### What you are asked to do:
The job is to find each line of the records below that includes the word "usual" and copy it.

### Stored records:
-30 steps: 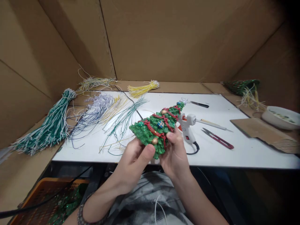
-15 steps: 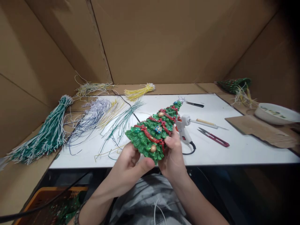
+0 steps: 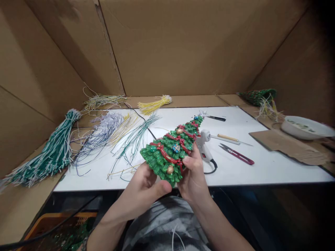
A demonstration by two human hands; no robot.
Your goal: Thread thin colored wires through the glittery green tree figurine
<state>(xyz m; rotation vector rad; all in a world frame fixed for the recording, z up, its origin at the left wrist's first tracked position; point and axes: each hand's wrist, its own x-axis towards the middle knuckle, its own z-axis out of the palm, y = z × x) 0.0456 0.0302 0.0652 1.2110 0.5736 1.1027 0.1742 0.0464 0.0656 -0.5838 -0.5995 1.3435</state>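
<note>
Both of my hands hold a green Christmas tree figurine (image 3: 171,150) with red garlands, gold balls and a silver star at its tip, tilted with the tip pointing up and right. My left hand (image 3: 142,190) cups its base from below, thumb along the bottom edge. My right hand (image 3: 192,176) grips its right side, fingers curled on the lower branches. The tree hangs above the front edge of the white table (image 3: 251,174).
A white glue gun (image 3: 205,148) lies just behind the tree. Red snips (image 3: 237,154), a wooden-handled tool (image 3: 230,138) and black tweezers (image 3: 216,118) lie to the right. Wire bundles (image 3: 49,153) spread at the left. A white bowl (image 3: 305,127) and cardboard (image 3: 288,146) sit right. Cardboard walls surround.
The tree and both hands have shifted slightly down and left in view; the grip is the same.
</note>
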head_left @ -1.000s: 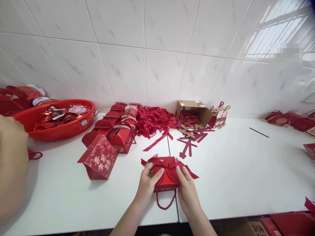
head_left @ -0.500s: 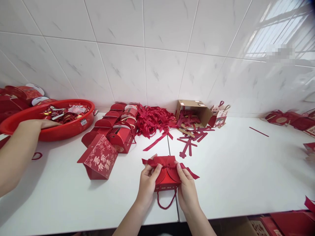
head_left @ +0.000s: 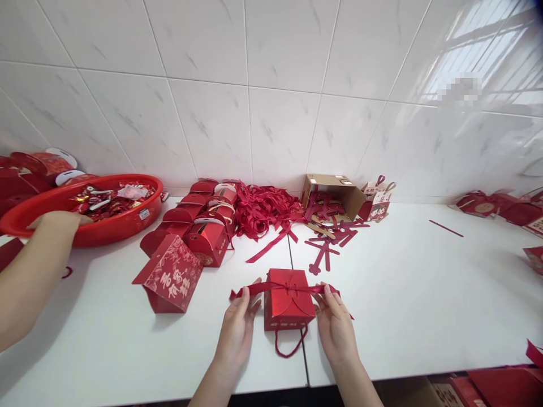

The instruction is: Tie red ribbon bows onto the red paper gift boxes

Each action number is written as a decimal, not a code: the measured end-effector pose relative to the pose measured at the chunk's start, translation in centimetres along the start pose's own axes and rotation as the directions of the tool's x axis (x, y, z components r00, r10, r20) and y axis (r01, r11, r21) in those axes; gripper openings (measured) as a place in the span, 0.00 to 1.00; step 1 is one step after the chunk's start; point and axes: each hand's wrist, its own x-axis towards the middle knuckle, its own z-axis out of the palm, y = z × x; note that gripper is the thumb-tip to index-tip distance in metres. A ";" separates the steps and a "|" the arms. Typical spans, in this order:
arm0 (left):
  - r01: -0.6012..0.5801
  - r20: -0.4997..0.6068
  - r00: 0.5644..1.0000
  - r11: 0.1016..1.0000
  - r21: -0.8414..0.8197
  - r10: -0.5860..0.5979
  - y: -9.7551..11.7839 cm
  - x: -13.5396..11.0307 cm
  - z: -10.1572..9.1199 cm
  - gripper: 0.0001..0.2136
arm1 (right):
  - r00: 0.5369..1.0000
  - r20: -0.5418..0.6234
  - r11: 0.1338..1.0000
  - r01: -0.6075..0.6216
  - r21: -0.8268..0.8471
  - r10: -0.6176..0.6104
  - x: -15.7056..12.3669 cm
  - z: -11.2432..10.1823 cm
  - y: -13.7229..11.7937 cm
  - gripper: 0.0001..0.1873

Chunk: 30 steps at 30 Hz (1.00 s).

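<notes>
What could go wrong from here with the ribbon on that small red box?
The left hand and right hand pinch opposite sides of the ribbon, so an uneven pull might skew it. Neither hand grips the red box, so it could slide or twist. The cord handle loops toward the person and might snag.

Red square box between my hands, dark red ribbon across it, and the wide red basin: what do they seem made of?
The box: probably folded card, glossy, judging by crisp edges and creases. The ribbon: likely satin-like fabric, as it is thin with slight sheen. The basin: seemingly smooth moulded plastic, given its rounded rim.
</notes>
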 end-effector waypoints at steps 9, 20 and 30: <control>-0.206 -0.092 0.971 0.969 0.138 0.220 4.4 1.0 -0.8 0.10 | 0.976 0.017 0.975 0.220 -0.045 -0.219 1.1 0.3 -3.6 0.10; -0.689 0.594 0.715 0.514 0.511 0.369 10.9 -0.8 9.0 0.10 | 0.695 0.615 0.691 0.650 -0.316 -0.372 -0.9 7.7 -11.0 0.08; -0.640 0.635 0.725 0.600 0.480 0.265 10.6 -0.9 10.7 0.14 | 0.559 0.731 0.695 0.700 -0.163 -0.392 -1.6 10.2 -10.9 0.08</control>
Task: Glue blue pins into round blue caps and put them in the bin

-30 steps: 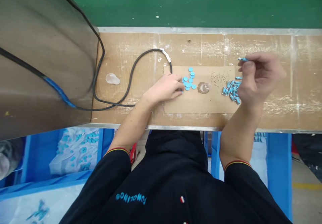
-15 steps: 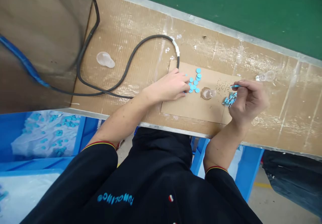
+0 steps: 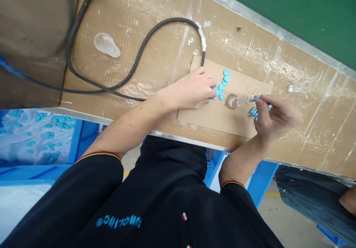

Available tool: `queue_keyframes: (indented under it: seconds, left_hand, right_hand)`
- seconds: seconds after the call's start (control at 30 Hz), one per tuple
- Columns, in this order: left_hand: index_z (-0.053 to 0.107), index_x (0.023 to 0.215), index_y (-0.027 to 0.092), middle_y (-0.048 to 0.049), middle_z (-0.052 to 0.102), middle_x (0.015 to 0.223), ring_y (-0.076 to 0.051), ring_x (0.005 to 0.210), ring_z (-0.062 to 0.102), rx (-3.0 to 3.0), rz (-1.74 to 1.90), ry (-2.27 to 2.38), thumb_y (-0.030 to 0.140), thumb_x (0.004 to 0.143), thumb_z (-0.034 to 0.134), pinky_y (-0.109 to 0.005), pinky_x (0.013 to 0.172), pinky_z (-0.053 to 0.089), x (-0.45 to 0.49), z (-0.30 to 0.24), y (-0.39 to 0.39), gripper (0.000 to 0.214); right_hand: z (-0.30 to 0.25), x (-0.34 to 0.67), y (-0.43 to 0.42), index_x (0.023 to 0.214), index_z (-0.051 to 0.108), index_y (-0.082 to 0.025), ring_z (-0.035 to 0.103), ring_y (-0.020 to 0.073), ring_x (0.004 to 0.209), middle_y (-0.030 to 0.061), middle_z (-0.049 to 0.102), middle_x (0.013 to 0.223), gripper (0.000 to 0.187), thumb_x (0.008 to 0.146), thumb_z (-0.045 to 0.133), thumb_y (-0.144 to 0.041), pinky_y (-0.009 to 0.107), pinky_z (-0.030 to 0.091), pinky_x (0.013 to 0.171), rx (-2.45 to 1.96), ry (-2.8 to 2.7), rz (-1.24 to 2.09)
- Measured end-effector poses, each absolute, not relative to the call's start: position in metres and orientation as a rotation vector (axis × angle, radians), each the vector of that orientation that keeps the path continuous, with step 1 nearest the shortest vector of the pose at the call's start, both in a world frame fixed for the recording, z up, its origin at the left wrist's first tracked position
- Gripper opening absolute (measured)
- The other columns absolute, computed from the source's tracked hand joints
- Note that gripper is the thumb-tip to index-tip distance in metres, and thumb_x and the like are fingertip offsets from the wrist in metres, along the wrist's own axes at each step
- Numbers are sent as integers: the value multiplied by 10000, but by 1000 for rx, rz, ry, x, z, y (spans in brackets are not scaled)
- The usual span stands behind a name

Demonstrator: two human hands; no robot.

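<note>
My left hand [image 3: 198, 88] is palm down on a sheet of cardboard [image 3: 205, 120], fingers curled over a cluster of round, flat blue discs [image 3: 221, 87]. Its fingertips touch the discs; what they pinch, if anything, is hidden. Between thumb and forefinger, my right hand [image 3: 275, 116] grips a small slim blue piece [image 3: 253, 100], pointing left just above the cardboard. Under that hand lies a pile of small blue-and-metallic pieces [image 3: 252, 113], partly covered. Tiny dark grains [image 3: 251, 90] are scattered close by. Between my hands sits a small clear cup [image 3: 236, 101] with a brown ring around its base.
A thick black cable [image 3: 139, 56] loops over the cardboard-covered bench on the left, around a clear plastic piece [image 3: 107, 45]. Another clear piece [image 3: 299, 87] lies at right. Blue bins [image 3: 78, 140] with blue parts stand below the front edge. Another person's arm [image 3: 349, 200] shows at far right.
The view has shifted and tilted. My right hand has moved the slim blue piece slightly left, toward the clear cup. My left hand stays at the discs.
</note>
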State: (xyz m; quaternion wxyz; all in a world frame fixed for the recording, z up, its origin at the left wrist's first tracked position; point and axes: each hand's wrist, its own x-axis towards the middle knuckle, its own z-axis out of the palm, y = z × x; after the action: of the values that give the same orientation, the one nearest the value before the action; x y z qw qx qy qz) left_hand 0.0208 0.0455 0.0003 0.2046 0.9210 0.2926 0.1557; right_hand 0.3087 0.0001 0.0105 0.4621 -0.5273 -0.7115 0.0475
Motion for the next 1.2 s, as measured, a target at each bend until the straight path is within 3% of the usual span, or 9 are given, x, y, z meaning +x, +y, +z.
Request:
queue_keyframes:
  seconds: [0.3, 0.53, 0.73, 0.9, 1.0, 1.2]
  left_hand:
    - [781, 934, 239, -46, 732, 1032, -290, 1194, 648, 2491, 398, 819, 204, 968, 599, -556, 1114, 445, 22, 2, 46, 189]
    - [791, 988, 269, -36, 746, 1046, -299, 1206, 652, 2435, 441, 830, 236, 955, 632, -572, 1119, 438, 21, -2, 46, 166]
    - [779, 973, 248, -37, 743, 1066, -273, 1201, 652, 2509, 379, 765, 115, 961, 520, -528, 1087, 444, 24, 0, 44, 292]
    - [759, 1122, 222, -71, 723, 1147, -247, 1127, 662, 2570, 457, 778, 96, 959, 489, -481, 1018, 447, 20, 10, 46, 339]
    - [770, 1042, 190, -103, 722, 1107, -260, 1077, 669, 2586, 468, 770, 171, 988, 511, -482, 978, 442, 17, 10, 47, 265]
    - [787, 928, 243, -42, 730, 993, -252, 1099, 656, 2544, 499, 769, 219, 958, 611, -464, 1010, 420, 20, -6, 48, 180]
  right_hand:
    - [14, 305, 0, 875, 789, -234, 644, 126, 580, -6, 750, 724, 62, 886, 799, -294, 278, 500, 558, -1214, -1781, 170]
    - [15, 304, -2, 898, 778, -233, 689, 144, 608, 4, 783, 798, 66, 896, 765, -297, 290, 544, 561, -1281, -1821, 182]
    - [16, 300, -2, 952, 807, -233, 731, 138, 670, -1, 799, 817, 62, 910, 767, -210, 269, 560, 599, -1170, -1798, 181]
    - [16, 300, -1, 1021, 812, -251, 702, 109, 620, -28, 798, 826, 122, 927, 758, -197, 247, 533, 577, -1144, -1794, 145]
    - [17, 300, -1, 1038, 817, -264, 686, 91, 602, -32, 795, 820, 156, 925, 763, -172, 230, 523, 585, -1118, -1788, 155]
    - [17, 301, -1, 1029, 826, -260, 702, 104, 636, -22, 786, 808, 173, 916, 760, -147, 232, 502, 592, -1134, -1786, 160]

### Reply to the task:
- The usual span stands behind a name
Motion for the next 1.2 s, as measured, a target at each bend until the straight path is within 3% of the usual span, or 9 are given, x, y, z meaning +x, +y, +z.

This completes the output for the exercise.